#### PROMPT
Both the line with "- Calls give" and the line with "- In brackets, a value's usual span" in the records below must appear in the output, along with every line between them, exactly and with nothing added.
Content starts
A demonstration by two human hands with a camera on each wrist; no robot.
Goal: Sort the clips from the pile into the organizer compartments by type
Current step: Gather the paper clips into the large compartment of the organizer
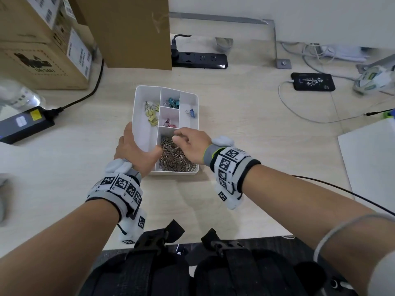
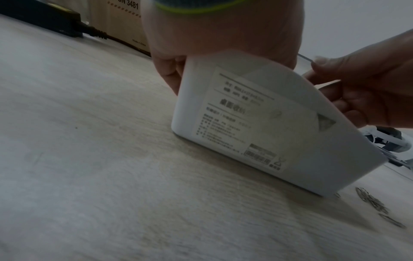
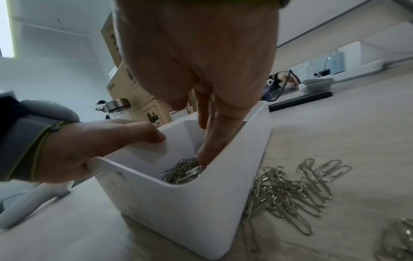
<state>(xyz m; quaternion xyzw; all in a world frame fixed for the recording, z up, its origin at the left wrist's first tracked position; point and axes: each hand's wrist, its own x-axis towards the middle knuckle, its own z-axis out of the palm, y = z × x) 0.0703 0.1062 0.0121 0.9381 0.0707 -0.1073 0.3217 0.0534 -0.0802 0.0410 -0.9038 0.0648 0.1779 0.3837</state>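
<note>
Many thin silver wire paperclips inside smooth white organizer.

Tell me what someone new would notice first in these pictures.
A white organizer at the middle of the desk, its far compartments holding yellow clips, teal clips, pink clips and one blue clip. The left hand grips its near left wall while the right hand dips into the paper clips in the near compartment.
</note>
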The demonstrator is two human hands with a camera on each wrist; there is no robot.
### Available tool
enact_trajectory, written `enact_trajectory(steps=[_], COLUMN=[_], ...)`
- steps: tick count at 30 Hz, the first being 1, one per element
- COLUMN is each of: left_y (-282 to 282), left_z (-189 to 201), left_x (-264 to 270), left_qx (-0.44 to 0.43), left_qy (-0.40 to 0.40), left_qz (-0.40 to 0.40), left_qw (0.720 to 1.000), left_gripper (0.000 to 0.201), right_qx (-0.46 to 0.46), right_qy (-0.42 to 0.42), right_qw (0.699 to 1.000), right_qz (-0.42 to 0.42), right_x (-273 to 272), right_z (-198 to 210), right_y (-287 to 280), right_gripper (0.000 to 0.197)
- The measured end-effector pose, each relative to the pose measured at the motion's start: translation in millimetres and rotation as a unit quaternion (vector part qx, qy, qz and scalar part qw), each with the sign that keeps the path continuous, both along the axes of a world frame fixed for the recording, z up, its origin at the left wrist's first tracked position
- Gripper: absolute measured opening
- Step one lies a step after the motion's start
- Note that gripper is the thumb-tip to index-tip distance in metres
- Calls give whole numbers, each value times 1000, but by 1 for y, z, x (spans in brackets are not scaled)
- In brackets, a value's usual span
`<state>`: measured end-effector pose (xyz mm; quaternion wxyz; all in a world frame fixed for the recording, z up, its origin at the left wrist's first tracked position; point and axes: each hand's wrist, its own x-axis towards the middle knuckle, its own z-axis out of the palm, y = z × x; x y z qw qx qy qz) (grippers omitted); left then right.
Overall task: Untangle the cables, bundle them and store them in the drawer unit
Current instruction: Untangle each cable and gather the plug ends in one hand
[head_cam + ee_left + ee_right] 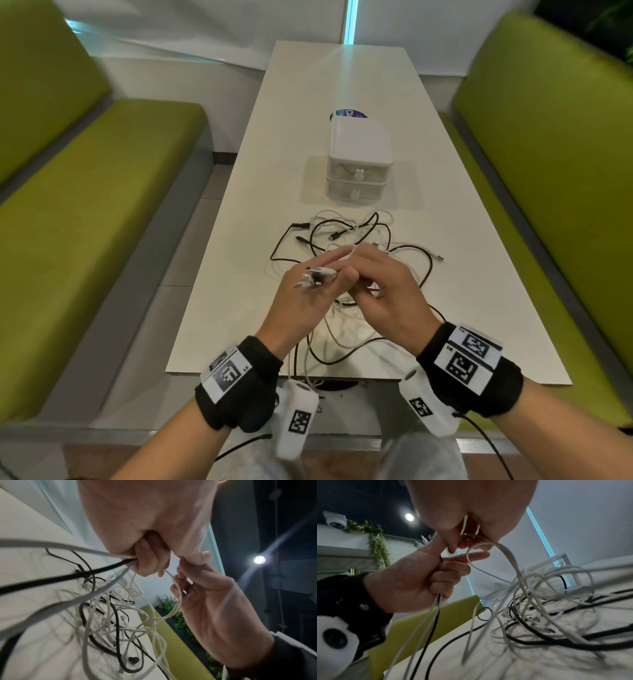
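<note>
My left hand grips several cable ends; my right hand pinches a white cable above the tangled cables, drawer unit beyond.

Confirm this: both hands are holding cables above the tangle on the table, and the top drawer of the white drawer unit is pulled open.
Not quite. In the head view both drawers of the drawer unit are closed. The rest holds: left hand and right hand hold cables above the table.

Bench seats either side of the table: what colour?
Lime green bench seats, with grey trim along the seat base. Head view shows them best.
</note>
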<state>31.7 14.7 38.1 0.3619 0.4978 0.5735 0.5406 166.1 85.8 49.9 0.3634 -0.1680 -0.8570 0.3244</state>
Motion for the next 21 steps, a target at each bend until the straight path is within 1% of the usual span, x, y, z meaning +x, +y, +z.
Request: enact_trajectory(steps=[1,3,4,6,7,8,9,10,11,12,13,14,16,18,20,21], left_y=[-2,-5,-5,-8,-9,-9,-8,-8,-8,-7,-8,-8,-9,-11,-11,-10], left_z=[2,5,5,5,4,1,1,-1,0,-3,-2,-4,-5,-1,1,3], left_x=[1,5,6,7,7,6,7,7,8,7,6,4,1,1,4,6], left_qx=[4,8,7,0,1,5,7,12,15,11,-6,-20,-33,-53,-61,-66], left_qy=[12,33,31,14,-3,-19,-32,-36,-36,-36,-38,-41,-56,-41,-37,-46], left_qz=[-2,14,24,31,22,10,2,2,7,16,28,34,13,-3,8,20], left_qw=[1000,999,999,999,1000,1000,999,999,999,999,999,998,998,998,997,997], left_gripper=[63,41,38,43,51,65,72,69,65,65,65,64,58,56,50,51], right_qx=[-18,-61,-81,-119,-148,-184,-219,-241,-251,-255,-261,-271,-282,-271,-264,-261], right_qy=[-6,-34,-49,-72,-82,-88,-90,-87,-81,-76,-75,-79,-94,-117,-136,-139], right_qw=[1000,997,995,988,982,974,965,959,956,955,953,950,944,942,942,944], right_qz=[15,30,39,67,83,97,112,124,130,133,135,135,145,160,154,144], right_x=[0,-2,-2,-3,-2,-2,-3,-3,-4,-5,-6,-6,-6,-4,-3,-3], right_z=[2,4,6,9,10,12,15,16,17,16,16,16,15,15,16,15], right_y=[1,2,1,1,0,0,-1,-2,-4,-6,-6,-7,-5,-2,-2,-2], right_gripper=[42,38,37,39,43,46,49,49,46,40,32,30,31,29,37,42])
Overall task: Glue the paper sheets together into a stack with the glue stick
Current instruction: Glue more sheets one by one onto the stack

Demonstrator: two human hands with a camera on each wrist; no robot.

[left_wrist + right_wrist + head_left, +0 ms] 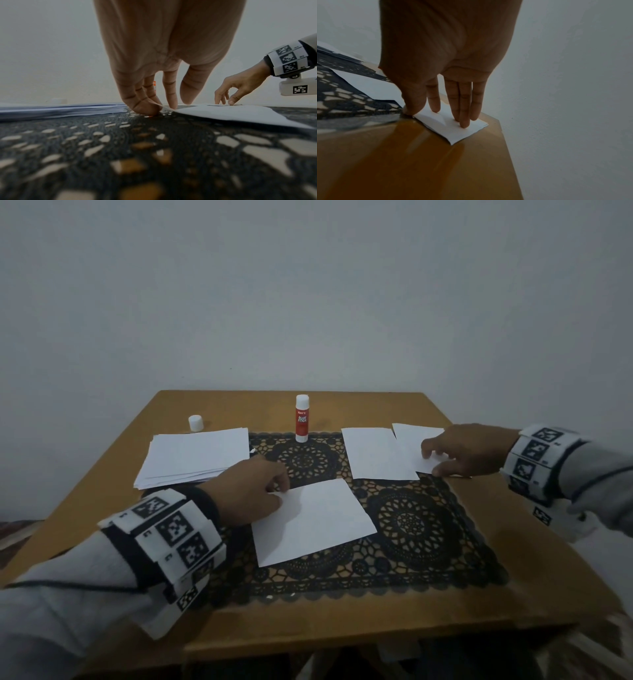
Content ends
#### RESPONSE
- Calls give whole numbers, each value times 1000, but by 1 for y, z, x (spans in brackets are not scaled)
- In brackets, a value's usual span

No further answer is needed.